No Brasil, país cuja formação histórica foi profundamente influenciada pelo cristianismo, a Bíblia ocupa posição central na vida religiosa de parcela expressiva da população. O crescimento simultâneo das igrejas evangélicas, da produção editorial cristã e do acesso às tecnologias digitais ampliou significativamente as possibilidades de leitura, estudo e difusão das Escrituras nas últimas décadas.

As quatro versões mais utilizadas (ARC, ARA, NVI e NAA) concentram aproximadamente 79% das preferências dos respondentes, indicando predominância das traduções clássicas e amplamente difundidas entre os participantes.
Esses resultados sugerem coexistência entre traduções tradicionais e versões de linguagem contemporânea, indicando diversidade crescente nas preferências dos leitores brasileiros.
Houve associação estatisticamente significativa e de magnitude moderada entre a tradição religiosa e a versão bíblica utilizada. Os católicos concentraram-se fortemente nas traduções católicas (Ave-Maria/CNBB/Pastoral e Bíblia de Jerusalém). As igrejas pentecostais históricas mostraram clara preferência pela Almeida Revista e Corrigida (ARC).
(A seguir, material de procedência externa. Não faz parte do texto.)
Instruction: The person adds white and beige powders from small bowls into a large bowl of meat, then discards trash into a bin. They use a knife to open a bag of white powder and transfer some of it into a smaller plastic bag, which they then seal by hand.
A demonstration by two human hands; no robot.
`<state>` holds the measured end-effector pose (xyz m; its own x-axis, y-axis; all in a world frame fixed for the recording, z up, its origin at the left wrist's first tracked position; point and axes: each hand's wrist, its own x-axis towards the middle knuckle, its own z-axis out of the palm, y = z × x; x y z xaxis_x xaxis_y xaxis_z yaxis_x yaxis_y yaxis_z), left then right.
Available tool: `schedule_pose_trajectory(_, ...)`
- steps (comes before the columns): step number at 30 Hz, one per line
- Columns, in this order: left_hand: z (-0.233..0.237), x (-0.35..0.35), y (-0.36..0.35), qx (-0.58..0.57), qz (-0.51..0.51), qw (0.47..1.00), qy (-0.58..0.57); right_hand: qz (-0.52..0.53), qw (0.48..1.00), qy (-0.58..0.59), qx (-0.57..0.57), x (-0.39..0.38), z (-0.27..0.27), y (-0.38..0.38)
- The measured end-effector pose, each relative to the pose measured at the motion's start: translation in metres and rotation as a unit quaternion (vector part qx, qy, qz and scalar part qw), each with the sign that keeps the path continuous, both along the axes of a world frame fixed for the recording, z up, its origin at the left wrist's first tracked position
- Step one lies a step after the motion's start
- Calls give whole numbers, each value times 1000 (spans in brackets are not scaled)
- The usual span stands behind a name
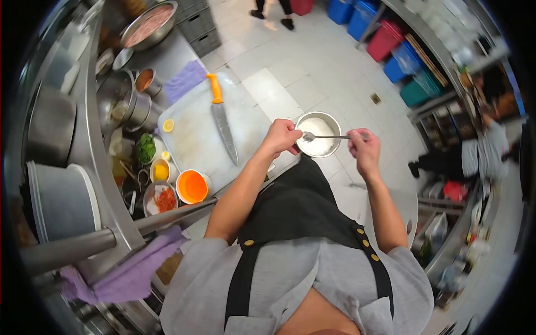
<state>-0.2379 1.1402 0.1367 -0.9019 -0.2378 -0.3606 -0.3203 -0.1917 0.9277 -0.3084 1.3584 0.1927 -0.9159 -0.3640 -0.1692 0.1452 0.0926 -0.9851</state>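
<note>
My left hand (282, 138) grips the rim of a round metal container (337, 124) and holds it up in front of my apron. White contents (319, 146), powdery or creamy in look, fill its lower part. In my right hand (364, 148) is the handle of a metal spoon (329, 137), its bowl end over the white contents near my left fingers. To the left, a knife (223, 125) with a yellow handle lies on a white cutting board (190, 131).
Half a lemon (168, 125) sits on the board's left edge. Beside it stand a tub of orange liquid (192, 186), green leaves (146, 148) and shredded orange-red food (164, 200). A purple cloth (187, 80) lies behind. Another person (474, 156) stands at the right shelves; someone's legs (273, 8) show at the top.
</note>
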Motion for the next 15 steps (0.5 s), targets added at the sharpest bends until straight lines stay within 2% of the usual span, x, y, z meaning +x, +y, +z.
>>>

Os protestantes de missão distribuíram-se de forma mais equilibrada entre ARA, NVI e NAA. Esse padrão confirma a literatura sobre preferências denominacionais e evidencia a continuidade histórica da tradição Almeida entre evangélicos brasileiros, ao mesmo tempo em que revela a consolidação de versões contemporâneas em segmentos específicos.
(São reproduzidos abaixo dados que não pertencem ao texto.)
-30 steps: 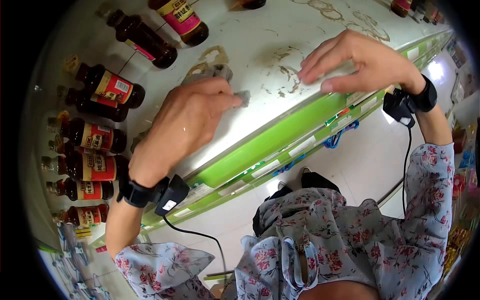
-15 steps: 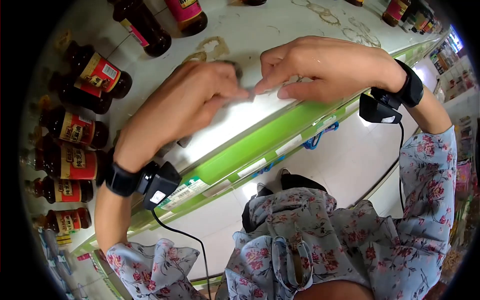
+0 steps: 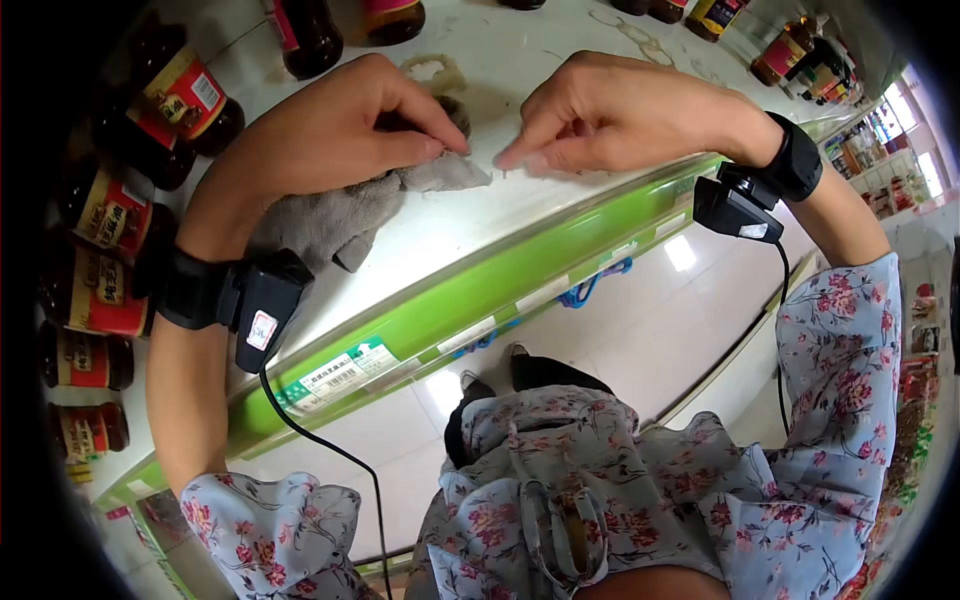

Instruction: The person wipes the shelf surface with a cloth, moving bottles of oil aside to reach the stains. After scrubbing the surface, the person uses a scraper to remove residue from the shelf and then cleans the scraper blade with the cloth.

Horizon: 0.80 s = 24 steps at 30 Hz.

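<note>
My left hand (image 3: 340, 130) is closed, pinching a corner of a grey cloth (image 3: 330, 220) between thumb and fingers. The cloth hangs crumpled below the palm and lies on the white shelf (image 3: 450, 235); part of it is hidden by the hand. A little to the right, my right hand (image 3: 620, 115) hovers low over the same shelf with its fingers curled and thumb near the index finger. Whether anything small sits in those fingertips I cannot make out. The two hands are apart, with the cloth's pinched tip pointing toward the right hand.
Brown sauce bottles with red labels (image 3: 190, 95) line the left side. More bottles (image 3: 395, 20) stand along the back, and others (image 3: 785, 50) at the far right. A green shelf edge (image 3: 450, 290) with a price tag (image 3: 335, 375) runs along the front. Dried stains (image 3: 435, 75) mark the shelf.
My hands have moved apart from fingertips nearly meeting; the left went up and left. More of the grey cloth now shows under the left hand. The view has shifted slightly.
</note>
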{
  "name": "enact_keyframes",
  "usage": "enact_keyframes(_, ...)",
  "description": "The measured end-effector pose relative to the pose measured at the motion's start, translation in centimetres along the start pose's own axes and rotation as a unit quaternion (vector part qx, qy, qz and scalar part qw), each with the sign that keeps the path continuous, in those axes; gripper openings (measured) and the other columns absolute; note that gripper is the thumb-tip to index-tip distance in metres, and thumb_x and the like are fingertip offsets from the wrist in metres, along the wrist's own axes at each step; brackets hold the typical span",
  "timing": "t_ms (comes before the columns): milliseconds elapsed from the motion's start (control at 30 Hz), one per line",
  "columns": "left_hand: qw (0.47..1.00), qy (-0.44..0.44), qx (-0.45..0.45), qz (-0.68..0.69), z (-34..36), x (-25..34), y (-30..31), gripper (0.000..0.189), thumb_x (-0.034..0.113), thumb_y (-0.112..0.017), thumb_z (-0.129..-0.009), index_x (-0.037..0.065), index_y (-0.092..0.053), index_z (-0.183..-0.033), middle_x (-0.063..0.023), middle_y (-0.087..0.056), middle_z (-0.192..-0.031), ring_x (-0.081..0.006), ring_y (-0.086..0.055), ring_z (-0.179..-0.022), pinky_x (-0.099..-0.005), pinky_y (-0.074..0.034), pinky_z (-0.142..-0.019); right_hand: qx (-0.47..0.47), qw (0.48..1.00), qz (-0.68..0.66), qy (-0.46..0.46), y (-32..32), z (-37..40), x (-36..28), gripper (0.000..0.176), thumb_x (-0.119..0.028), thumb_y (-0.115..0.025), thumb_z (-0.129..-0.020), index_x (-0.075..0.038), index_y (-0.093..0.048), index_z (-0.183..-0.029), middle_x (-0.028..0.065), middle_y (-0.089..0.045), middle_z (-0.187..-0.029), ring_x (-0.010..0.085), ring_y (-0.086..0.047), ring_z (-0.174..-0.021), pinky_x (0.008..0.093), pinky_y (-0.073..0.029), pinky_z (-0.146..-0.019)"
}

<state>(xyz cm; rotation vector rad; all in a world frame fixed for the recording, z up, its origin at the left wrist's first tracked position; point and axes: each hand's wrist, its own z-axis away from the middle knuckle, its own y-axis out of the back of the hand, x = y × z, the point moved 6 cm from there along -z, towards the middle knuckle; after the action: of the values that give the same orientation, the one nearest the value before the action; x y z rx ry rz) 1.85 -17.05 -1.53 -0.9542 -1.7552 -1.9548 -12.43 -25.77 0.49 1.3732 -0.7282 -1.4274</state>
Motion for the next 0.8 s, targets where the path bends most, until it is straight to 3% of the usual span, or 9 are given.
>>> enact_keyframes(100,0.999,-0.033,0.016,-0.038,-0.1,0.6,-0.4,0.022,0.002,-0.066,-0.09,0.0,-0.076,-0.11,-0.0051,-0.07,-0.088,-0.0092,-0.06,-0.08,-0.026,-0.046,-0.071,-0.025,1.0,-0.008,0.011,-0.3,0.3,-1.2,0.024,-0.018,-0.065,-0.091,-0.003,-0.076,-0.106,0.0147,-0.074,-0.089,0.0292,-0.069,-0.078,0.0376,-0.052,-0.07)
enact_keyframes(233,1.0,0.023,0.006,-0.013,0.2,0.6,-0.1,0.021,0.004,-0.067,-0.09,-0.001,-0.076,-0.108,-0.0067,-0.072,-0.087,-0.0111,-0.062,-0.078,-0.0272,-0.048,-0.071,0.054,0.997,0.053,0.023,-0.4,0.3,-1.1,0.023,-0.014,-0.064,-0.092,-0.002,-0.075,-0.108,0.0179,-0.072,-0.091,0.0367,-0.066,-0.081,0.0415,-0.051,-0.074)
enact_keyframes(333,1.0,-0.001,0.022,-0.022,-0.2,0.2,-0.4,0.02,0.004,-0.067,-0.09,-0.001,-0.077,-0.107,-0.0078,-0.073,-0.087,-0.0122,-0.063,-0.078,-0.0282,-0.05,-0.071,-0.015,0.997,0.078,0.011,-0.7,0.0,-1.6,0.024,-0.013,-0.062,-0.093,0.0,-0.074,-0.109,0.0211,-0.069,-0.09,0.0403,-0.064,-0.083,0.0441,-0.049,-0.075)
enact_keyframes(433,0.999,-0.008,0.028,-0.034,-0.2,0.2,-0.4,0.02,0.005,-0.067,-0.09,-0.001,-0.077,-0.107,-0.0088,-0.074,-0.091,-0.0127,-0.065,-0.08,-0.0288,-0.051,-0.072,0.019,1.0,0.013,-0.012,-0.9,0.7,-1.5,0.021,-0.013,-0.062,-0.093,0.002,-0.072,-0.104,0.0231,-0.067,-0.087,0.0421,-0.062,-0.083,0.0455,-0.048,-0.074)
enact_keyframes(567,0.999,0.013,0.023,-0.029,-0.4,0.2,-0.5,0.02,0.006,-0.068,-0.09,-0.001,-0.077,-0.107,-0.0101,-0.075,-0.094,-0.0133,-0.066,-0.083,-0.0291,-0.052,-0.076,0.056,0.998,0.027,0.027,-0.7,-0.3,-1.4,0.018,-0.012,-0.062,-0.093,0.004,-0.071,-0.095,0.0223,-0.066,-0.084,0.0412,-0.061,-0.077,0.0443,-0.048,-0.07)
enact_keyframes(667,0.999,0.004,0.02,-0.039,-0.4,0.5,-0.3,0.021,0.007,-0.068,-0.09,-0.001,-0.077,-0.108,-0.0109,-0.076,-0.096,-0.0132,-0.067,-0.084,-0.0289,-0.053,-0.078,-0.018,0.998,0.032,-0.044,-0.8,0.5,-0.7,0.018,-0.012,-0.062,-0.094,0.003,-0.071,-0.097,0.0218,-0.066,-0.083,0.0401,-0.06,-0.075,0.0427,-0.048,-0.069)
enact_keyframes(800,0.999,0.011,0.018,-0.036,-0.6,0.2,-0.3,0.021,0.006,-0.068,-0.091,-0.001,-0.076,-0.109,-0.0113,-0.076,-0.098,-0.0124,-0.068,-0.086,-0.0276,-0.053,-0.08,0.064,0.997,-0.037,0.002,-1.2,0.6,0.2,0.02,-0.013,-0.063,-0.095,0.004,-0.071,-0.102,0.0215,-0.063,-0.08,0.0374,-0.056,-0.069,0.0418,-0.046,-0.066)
Um dos principais resultados observados foi a predominância das traduções pertencentes à tradição Almeida.
Esse resultado evidencia a continuidade histórica da influência exercida pelas traduções derivadas do trabalho de João Ferreira de Almeida, cuja obra permanece como referência entre igrejas protestantes brasileiras há mais de três séculos.
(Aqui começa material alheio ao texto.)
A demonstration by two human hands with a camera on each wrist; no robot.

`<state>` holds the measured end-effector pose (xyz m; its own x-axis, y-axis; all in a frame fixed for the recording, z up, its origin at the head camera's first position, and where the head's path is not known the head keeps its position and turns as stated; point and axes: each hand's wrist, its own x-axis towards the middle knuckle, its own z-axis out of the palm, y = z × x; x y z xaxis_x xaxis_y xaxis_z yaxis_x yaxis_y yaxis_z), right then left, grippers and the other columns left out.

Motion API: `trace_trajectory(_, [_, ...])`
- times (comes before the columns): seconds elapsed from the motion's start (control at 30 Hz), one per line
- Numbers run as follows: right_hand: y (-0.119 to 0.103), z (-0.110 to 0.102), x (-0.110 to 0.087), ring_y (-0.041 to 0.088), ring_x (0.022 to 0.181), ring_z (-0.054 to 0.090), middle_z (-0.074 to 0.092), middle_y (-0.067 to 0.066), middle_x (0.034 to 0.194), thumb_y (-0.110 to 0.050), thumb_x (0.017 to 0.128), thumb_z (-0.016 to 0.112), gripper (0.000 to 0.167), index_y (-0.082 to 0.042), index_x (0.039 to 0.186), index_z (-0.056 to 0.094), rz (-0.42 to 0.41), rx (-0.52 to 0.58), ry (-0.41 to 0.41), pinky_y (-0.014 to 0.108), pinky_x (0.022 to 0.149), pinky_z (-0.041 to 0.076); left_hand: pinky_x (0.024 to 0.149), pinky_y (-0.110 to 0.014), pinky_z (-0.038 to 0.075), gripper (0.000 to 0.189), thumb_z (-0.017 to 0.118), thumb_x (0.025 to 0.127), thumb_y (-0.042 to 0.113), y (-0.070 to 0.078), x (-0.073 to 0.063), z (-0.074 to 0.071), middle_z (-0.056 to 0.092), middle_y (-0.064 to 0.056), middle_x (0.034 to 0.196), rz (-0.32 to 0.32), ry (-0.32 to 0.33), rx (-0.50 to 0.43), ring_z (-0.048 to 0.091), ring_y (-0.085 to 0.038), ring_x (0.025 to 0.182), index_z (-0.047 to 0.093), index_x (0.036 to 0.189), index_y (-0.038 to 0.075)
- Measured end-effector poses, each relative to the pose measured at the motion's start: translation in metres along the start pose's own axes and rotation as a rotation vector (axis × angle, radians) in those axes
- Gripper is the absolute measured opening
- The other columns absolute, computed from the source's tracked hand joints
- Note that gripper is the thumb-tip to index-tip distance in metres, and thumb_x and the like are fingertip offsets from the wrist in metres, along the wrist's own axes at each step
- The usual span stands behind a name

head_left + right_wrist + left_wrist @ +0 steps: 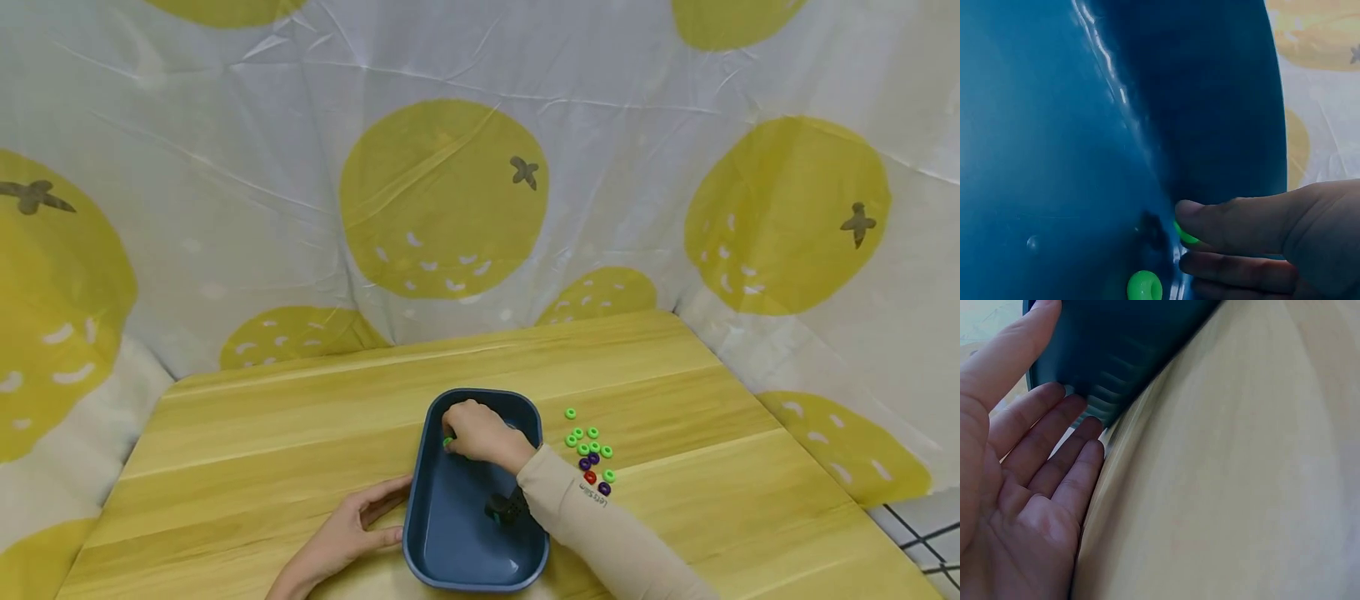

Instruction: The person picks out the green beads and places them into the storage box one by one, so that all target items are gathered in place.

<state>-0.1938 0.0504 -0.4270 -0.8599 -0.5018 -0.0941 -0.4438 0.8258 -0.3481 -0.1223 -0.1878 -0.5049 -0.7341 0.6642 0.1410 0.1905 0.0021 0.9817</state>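
In front of you is a wooden table [300, 425], its yellow-tan top banded with darker grain that runs roughly from the left edge to the right. Behind the far edge you have a pale cloth [615, 192], crossed by long creases, which also falls past both side edges. Big yellow fruits [442, 208] are printed on it, some bearing a dark, star-like stalk and white flecks. Beyond the right edge, toward the near right corner, you can see white tiles [926, 533] with dark joints. Your light is soft.
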Motion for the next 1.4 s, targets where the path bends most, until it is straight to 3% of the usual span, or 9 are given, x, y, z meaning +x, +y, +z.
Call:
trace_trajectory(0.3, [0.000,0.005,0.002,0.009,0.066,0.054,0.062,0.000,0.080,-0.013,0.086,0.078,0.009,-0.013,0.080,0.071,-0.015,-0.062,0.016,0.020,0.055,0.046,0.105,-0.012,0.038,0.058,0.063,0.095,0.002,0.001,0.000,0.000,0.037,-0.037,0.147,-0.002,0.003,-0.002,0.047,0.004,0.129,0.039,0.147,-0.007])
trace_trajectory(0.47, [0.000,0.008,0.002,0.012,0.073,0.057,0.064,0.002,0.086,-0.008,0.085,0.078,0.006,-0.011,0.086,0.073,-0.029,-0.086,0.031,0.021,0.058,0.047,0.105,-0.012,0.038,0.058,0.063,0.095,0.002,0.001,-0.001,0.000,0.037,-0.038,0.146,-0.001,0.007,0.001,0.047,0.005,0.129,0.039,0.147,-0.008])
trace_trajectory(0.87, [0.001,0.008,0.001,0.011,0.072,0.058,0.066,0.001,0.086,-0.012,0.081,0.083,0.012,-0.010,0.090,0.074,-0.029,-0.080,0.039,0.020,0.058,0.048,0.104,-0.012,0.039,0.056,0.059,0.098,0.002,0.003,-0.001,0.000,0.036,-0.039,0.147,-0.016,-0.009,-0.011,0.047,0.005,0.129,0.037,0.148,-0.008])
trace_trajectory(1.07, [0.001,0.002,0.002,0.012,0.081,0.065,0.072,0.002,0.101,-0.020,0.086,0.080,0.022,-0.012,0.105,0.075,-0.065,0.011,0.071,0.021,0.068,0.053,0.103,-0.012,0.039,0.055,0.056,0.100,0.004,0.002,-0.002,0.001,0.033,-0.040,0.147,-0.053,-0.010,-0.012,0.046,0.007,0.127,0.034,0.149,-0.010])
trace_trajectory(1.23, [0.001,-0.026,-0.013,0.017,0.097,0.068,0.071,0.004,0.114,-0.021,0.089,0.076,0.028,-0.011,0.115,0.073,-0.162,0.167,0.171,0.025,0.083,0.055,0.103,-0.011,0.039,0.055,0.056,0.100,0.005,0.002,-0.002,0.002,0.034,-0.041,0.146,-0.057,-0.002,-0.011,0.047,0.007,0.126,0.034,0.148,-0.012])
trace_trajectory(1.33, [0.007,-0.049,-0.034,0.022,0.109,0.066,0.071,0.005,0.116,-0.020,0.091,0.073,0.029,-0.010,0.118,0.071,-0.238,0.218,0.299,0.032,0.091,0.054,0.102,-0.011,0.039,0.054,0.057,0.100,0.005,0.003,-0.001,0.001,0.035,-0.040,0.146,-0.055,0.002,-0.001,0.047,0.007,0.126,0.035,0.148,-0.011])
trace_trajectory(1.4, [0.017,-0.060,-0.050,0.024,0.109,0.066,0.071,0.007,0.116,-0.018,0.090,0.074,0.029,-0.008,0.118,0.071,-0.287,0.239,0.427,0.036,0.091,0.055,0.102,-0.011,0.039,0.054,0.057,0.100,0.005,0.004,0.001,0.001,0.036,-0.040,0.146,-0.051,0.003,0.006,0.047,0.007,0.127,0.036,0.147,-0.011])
Mesmo diante da expansão recente de traduções contemporâneas, observa-se que versões tradicionais continuam ocupando posição predominante entre os participantes da pesquisa.
Ao mesmo tempo, verifica-se crescimento da utilização de traduções de linguagem contemporânea, especialmente entre leitores que buscam maior fluidez textual e facilidade de compreensão.
Esse cenário sugere coexistência entre tradição e inovação editorial, refletindo transformações graduais no mercado bíblico brasileiro.